### WORK ITEM
Keep every line of the data below that has the string "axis" and present those lines.
▬▬▬▬▬▬
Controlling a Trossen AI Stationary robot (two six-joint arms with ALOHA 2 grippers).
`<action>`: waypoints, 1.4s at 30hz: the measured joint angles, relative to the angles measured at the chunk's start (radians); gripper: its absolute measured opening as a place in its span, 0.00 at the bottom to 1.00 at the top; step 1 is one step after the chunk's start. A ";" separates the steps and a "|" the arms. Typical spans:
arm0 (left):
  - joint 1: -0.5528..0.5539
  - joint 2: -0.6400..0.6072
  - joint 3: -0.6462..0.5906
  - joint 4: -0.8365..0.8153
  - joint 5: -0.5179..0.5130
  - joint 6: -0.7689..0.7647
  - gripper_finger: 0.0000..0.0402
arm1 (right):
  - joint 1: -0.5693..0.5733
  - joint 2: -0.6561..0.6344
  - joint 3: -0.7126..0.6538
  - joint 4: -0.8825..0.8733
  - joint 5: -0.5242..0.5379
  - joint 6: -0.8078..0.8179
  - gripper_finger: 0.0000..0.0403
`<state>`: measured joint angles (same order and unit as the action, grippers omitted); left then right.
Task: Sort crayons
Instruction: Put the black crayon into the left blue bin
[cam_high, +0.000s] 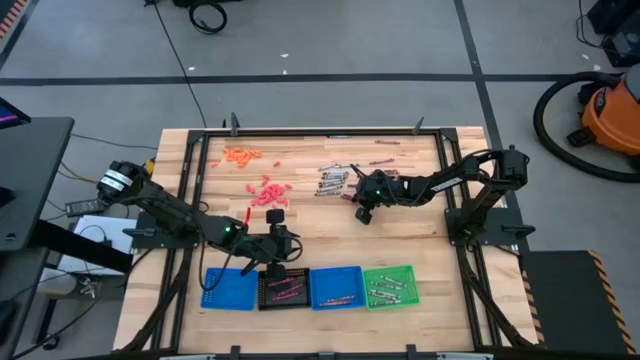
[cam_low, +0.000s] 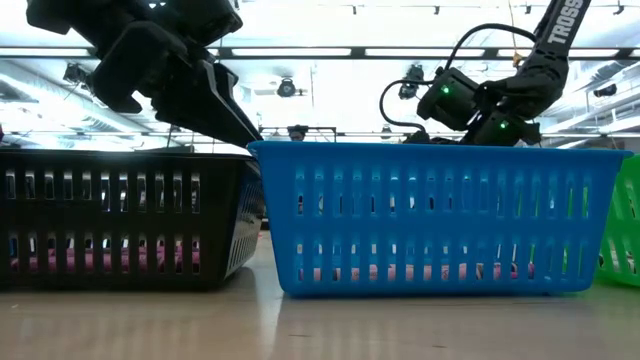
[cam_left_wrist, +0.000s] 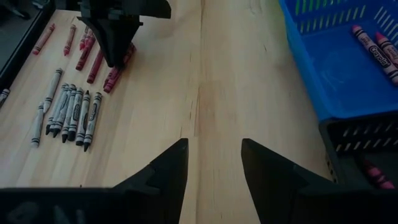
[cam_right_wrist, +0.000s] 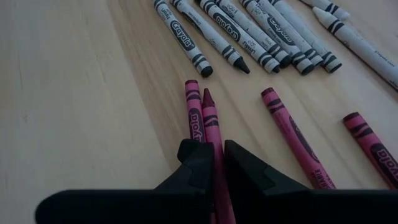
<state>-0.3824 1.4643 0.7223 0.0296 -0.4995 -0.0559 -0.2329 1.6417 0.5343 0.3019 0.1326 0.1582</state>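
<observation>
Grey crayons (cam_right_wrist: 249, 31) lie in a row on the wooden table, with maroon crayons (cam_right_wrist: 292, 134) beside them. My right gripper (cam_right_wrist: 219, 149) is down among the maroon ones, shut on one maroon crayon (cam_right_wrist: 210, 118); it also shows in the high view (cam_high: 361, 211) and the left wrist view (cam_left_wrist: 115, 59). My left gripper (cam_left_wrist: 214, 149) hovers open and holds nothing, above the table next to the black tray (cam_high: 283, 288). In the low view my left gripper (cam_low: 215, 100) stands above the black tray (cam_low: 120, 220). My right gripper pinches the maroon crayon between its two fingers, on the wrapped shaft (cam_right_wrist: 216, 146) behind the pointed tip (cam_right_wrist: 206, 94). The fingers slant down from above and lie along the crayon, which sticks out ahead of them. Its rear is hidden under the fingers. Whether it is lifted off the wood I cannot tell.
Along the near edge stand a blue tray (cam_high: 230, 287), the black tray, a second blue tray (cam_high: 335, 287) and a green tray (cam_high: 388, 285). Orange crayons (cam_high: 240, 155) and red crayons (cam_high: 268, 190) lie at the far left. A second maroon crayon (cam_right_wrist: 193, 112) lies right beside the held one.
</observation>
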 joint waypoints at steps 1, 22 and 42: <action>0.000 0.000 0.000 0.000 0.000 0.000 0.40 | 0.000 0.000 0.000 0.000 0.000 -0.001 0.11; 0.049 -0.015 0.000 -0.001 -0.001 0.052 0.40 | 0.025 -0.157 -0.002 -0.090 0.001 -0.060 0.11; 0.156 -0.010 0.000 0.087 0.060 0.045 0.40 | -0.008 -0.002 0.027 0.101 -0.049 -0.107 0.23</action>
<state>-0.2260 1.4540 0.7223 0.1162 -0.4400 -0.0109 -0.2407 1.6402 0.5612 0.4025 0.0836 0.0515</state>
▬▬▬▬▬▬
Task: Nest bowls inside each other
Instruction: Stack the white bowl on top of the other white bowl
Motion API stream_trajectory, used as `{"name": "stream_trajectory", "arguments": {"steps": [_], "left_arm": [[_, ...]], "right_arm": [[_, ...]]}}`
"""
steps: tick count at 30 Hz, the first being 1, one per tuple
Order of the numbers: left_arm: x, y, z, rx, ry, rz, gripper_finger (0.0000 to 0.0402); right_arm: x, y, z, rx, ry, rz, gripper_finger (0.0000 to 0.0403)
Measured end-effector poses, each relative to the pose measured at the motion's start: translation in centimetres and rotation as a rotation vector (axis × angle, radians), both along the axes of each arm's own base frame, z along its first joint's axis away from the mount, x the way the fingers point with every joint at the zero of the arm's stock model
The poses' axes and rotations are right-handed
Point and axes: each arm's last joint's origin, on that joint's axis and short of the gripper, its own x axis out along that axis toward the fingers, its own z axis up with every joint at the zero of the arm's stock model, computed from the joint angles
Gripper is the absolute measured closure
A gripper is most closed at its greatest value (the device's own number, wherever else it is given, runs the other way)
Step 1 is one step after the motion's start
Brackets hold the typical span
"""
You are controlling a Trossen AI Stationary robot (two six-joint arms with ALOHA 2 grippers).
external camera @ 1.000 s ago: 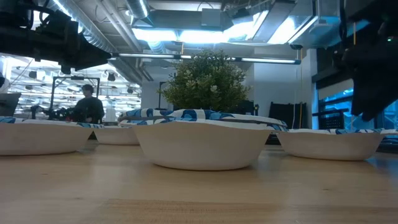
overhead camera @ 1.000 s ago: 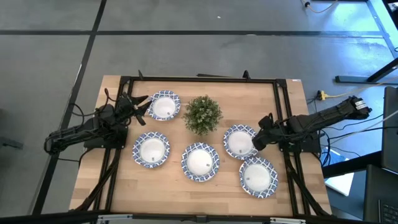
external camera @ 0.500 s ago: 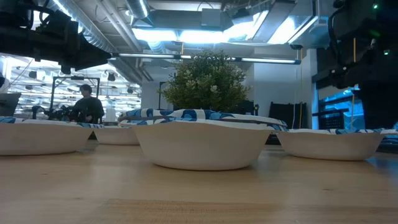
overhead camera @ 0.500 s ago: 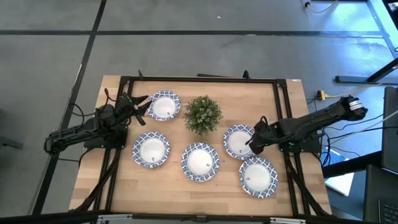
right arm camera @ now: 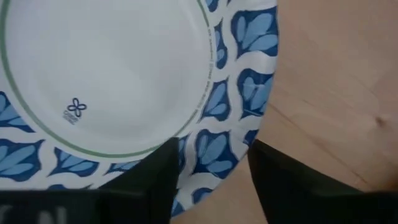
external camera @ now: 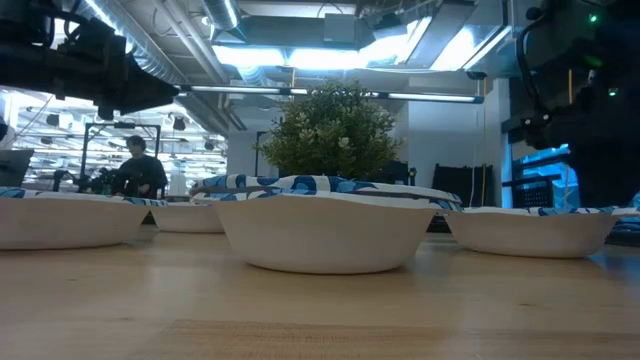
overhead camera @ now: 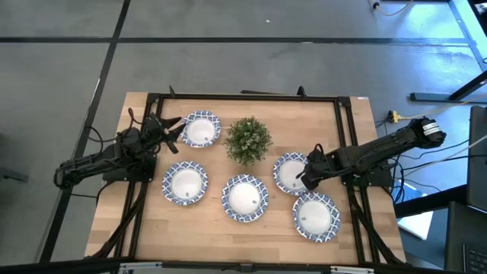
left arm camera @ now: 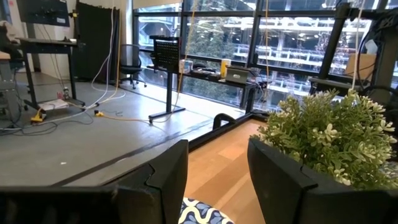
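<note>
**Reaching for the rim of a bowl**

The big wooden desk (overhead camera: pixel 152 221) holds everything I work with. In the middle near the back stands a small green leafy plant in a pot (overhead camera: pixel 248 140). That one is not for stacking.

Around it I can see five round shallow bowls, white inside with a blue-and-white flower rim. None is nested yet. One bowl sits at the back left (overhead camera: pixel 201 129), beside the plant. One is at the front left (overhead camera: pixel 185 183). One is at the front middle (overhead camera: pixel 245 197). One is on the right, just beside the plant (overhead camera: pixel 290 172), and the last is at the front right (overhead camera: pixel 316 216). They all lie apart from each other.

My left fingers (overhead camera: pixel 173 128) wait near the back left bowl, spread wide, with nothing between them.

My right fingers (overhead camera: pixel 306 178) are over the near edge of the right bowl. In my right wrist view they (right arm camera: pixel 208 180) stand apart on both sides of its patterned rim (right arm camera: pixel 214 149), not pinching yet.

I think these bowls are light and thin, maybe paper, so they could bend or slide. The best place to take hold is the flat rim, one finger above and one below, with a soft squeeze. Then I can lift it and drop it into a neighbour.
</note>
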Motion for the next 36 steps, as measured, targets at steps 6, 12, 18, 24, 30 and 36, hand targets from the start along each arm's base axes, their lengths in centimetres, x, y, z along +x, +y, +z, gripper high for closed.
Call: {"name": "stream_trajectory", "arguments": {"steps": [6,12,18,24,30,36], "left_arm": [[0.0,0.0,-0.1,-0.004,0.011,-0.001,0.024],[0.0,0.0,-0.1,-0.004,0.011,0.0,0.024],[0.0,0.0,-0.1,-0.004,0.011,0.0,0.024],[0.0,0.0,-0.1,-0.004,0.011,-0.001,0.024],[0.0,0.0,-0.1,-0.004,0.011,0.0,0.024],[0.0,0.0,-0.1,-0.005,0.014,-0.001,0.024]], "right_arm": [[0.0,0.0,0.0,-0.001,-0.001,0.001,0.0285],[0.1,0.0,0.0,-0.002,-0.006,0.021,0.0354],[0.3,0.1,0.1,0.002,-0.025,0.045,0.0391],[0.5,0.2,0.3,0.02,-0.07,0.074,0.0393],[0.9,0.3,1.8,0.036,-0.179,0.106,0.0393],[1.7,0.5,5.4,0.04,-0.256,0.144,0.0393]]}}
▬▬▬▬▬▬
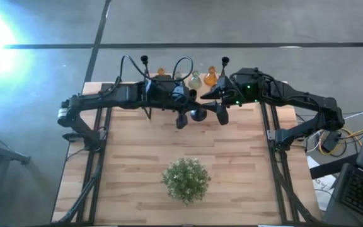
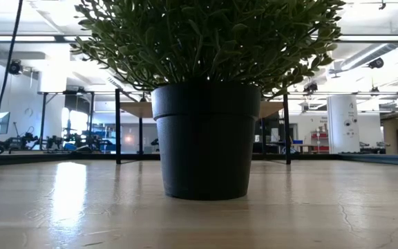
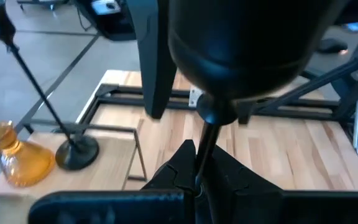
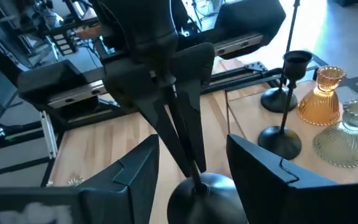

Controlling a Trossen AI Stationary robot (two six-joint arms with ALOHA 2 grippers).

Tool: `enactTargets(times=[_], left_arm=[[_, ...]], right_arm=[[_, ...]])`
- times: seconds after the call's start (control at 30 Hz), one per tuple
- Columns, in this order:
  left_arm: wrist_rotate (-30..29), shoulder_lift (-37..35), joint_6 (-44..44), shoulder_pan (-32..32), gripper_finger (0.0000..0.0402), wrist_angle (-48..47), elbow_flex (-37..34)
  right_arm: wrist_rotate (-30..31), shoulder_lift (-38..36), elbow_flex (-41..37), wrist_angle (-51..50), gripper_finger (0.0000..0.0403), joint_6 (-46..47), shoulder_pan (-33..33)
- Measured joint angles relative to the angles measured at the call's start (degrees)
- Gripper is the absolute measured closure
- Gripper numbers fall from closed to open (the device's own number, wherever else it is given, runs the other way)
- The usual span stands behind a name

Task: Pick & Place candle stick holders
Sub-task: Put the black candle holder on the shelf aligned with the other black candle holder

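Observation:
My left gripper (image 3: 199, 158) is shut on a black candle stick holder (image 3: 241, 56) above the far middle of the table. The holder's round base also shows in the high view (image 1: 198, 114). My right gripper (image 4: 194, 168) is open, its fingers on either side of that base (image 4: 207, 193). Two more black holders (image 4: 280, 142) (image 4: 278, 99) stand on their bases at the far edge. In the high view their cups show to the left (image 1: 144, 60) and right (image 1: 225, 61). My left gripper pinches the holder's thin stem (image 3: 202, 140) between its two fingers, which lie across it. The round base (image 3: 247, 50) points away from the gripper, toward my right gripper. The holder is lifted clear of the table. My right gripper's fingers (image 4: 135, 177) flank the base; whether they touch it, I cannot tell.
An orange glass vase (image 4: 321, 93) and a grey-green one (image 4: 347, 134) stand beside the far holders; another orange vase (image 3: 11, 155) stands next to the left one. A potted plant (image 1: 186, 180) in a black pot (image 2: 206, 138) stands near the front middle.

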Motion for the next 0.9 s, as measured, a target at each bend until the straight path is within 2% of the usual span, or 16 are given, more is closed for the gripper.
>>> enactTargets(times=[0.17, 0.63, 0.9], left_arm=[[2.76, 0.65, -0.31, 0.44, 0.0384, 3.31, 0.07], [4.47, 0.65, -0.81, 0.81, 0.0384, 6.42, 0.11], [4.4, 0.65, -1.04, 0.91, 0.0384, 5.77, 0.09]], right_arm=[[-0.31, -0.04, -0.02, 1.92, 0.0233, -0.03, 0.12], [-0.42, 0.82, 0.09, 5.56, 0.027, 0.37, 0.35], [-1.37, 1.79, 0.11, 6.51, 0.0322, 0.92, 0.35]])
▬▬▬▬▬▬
### PROBLEM SOLUTION
Measured end-effector poses, each relative to the pose measured at the motion's start: translation in centimetres and rotation as a rotation vector (axis × angle, radians), both along the axes of each arm's own base frame, z along its first joint's axis away from the mount, x the way the fingers point with every joint at the zero of the arm's stock model
Point and axes: each arm's last joint's origin, on that joint's axis and short of the gripper, its own x axis out along that axis toward the fingers, its own z axis up with every joint at the zero of the arm's stock model, computed from the joint angles

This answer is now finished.